Squirrel!

I wonder about the value of scaring folks on TV. The idea came to me while eating lunch and watching the news on CNN. To be truthful, if you want to know what the news is, you have to read the little trailer at the bottom of the screen. The screen area of the TV is taken up by whichever personality is “hosting” that hour, and whatever “experts” CNN can get to come on and expose their ignorance to the world.

Most times I’m able to just lightly engage my brain and marvel at how the news world works in these modern times. It seems, the big network news agencies found out a few years ago that actually having reporters investigate stories was expensive, so they dropped the practice. Barring a news item the size of 9-11, the CNN anchors can just read the news from the various wire services and sleep in their own beds at night. CNN is then able to fill the hours of the day with their “personalities” analyzing the news item forever.

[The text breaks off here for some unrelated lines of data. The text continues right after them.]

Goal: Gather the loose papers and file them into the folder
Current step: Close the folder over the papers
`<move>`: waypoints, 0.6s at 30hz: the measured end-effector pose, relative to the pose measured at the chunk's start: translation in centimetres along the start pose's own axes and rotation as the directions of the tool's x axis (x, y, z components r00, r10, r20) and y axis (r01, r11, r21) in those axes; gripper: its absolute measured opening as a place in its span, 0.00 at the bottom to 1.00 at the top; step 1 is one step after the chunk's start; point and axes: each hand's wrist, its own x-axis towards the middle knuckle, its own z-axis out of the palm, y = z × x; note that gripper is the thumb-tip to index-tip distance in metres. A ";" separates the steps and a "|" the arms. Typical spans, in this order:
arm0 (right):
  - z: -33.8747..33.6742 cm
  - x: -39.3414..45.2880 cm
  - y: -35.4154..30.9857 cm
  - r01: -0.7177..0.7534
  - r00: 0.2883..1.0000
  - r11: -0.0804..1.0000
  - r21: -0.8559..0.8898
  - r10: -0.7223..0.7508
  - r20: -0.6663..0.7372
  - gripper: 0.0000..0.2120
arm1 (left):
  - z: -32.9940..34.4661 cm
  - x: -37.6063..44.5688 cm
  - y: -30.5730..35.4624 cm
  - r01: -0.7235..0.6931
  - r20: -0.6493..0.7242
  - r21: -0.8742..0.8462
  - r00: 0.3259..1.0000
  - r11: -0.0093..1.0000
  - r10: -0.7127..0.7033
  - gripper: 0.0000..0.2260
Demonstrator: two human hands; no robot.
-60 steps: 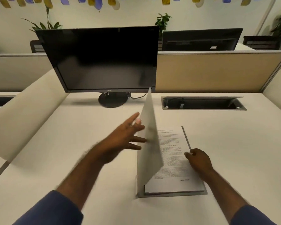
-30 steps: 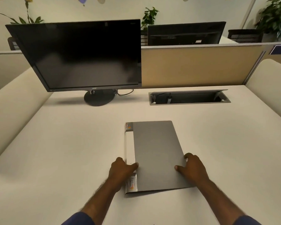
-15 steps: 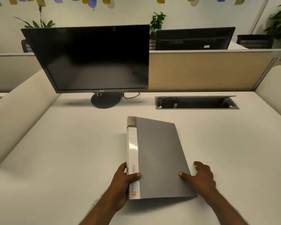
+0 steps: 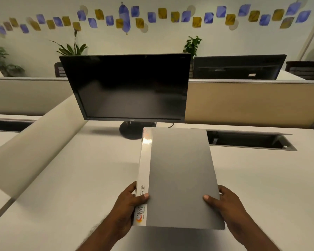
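From the head camera, the only view I have, I see the grey folder (image 4: 181,178) shut and raised off the bench (image 4: 62,187), casting a shadow below its near edge. My left hand (image 4: 129,207) is closed on the near left corner, thumb on top across the white spine strip (image 4: 143,171), fingers curled under it. My right hand (image 4: 225,203) is closed on the near right corner, thumb on the cover, fingers beneath. I cannot see any loose papers on the bench; I judge they are inside, so the filing looks about done. The folder's long axis runs straight away from me toward the monitor (image 4: 129,87), its far end near the monitor stand (image 4: 130,131), spine on the left. Both grips sit at the near end, about equally close, so the far end hangs unsupported. Whatever comes next, likely setting it down, I judge turns on keeping that far end level and short of the stand.
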 end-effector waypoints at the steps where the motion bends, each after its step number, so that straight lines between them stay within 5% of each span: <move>1: 0.7 0.7 -0.7 0.007 1.000 1.000 -0.011 -0.007 0.004 0.19 | -0.4 0.4 0.9 -0.006 -0.011 0.012 1.000 1.000 0.006 0.20; 18: 12.1 15.1 -4.1 -0.144 0.989 0.972 -0.188 0.138 -0.048 0.17 | -9.1 12.7 7.1 0.208 -0.254 0.197 0.955 0.958 -0.156 0.09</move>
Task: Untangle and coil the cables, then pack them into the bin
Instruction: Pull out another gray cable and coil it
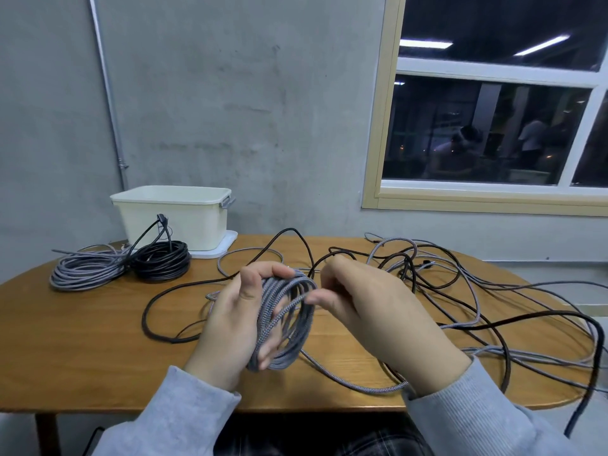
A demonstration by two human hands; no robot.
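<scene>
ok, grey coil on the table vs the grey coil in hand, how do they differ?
The grey coil on the table lies flat and untouched beside the black coil; the grey coil in hand is held up on edge, gripped by the left hand. The table coil looks finished and wider. The held one trails loose cable to the tangle, the right hand pinching it. Both are grey braided cable.

Grey concrete wall [230, 93], wooden table [82, 340], dark window [493, 126] perhaps reflecting ceiling lights.
</scene>
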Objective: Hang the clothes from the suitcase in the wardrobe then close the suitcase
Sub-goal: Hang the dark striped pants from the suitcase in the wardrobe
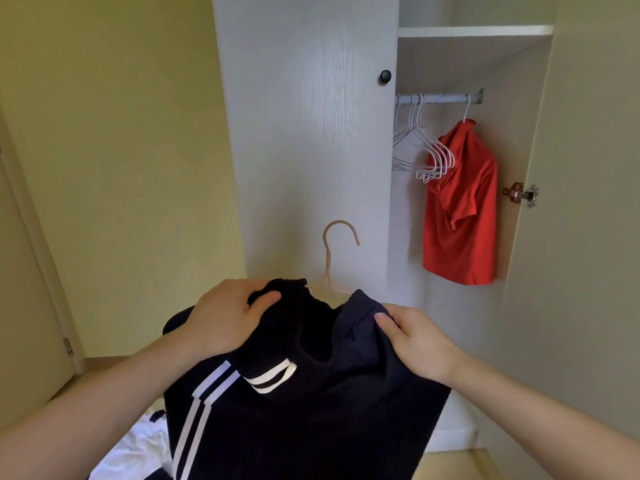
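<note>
Yellow walls, wardrobe point(304, 133) open ahead, red shirt point(460, 209) on its rail point(440, 98). My left hand point(225, 320) and right hand point(415, 337) pinch the dark top point(311, 410) at its shoulders, seating it on the hanger point(337, 258) below the rail.

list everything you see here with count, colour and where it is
dark garment: 1, navy-black with white stripes, held up in front of the wardrobe, on the pink hanger
pink hanger: 1, pale pink, hook sticking up out of the garment's neck
red shirt: 1, red, hanging on the rail at its right end
white hangers: several, count unclear, white, bunched on the rail left of the red shirt
rail: 1, grey, under the shelf
shelf: 1, white, top of the wardrobe
wardrobe door: 1, white with a black knob, centre
white cloth: 1, white, bottom left, partly hidden
left hand: 1, gripping the garment's left shoulder
right hand: 1, gripping the right shoulder
</note>
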Demonstrator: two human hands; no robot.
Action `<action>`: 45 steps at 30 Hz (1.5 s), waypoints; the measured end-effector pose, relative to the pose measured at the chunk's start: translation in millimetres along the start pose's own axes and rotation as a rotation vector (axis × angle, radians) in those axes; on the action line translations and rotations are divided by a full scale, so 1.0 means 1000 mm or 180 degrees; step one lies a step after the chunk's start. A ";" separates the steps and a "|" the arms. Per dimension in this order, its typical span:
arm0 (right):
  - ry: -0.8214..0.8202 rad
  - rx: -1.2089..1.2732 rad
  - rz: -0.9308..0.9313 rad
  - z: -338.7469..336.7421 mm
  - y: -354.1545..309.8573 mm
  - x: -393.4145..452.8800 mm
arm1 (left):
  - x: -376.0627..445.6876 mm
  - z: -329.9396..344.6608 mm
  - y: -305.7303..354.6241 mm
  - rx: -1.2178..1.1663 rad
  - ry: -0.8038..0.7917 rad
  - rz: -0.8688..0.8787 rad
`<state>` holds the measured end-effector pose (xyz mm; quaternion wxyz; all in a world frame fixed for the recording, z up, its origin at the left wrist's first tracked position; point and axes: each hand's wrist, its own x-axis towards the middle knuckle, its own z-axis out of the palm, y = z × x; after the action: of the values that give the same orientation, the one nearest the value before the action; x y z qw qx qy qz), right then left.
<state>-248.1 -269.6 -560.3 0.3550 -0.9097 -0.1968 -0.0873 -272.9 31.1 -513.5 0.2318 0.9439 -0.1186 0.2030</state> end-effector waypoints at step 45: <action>-0.0113 0.1722 0.0787 -0.059 -0.090 -0.022 | 0.057 0.033 0.139 -0.3999 0.0294 -0.1356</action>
<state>-306.9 -255.6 -468.4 0.5889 -0.8006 -0.1068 0.0281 -255.2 -112.4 -461.3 0.7778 0.6225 -0.0152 0.0852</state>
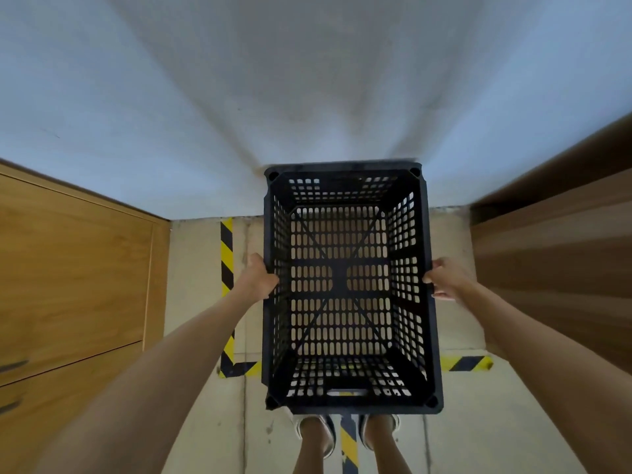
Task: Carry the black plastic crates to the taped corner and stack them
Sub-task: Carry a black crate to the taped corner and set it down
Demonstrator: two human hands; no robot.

Such is the case with the recent shootings in Memphis, Tennessee. To my knowledge there are no CNN employees on site in Memphis. CNN is relying on local news people and the wires to share their footage with CNN. Then the CNN talking heads fill the hours expounding on their “take” of what the story means to us all. This is what was going on when I sat down to eat my lunch.

The talking head was railing with some poor soul in Memphis trying to get to the essence of the story and the poor soul was at a loss as to to the basic “who, what, when, how” of the situation. When you don’t have your own boots on the ground apparently you’re at the mercy of whatever local yokel is thrown into the fray. Basic questions like “what do we know about the shooter”, “what was his motivation”, “who shot the shooter” are questions that just disappear into the ether.

Well, excuse me for trying to eat lunch while you are trying to figure out if this is the latest in a series of Isis attacks or a jealous husband that followed his wife and her lover into the Kroger. What my brain wants to know is this just a Kroger thing, or a Memphis thing or what? Just tell me the circumstances and I can alter my behavior to avoid being in that situation. Give me the information I need to avoid becoming a statistic. That’s all I ask.

A weird twist of the story has been the focus on the fact that the suspect was a third party vendor. Over and over and over and over again the alleged shooter was labeled as “third party vendor”. U.K. Thang was his name. Faint mention of what a “third party vendor” was doing in the Kroger. Do we conclude that being a “third party vendor” to Kroger drove Thang into madness? Do we conclude that all “third party vendors” are potential mass shooters, so you better shop at stores that stock their own shelves?

That’s an investigative story I’d really like to hear. How does focusing on third party vendors have any bearing on the real story, other than Kroger being able to say, “we didn’t hire him”?

I’ve given up on anyone doing an investigation on how unstable people are able to walk into a gun shop and walk out with a gun. Maybe “third party vendor” is this incident’s “squirrel” to the public. You know, when you want your dog to look the other way, you point and say “squirrel”.

I guess CNN and the ilk are using “third party vendor” to “squirrel” us away from “guns”.

Third party vendor! Did you look the other way?